> _RAW DATA_
= = = = = = =

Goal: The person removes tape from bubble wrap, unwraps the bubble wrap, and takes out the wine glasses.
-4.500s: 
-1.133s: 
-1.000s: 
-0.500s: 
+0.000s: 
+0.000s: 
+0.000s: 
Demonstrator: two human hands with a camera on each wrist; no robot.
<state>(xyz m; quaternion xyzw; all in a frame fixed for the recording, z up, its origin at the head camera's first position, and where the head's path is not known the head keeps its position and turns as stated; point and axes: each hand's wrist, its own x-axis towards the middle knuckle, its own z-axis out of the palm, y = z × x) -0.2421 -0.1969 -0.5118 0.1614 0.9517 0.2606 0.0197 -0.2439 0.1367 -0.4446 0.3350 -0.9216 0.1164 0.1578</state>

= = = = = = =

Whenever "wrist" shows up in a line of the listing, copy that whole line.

Demonstrator: two human hands with a camera on each wrist; no robot.
<state>(xyz m; quaternion xyzw; all in a frame fixed for the recording, z up, its origin at the head camera's first position, and where the head's path is not known the head keeps its position and turns as stated; point and axes: each hand's wrist, its own x-axis towards the middle knuckle, its own z-axis out of the palm, y = z × x) -0.2421 -0.1969 -0.5118 0.1614 0.9517 0.2606 0.0197 -0.2439 0.1367 -0.4446 0.3350 -0.9216 0.1164 0.1578</state>

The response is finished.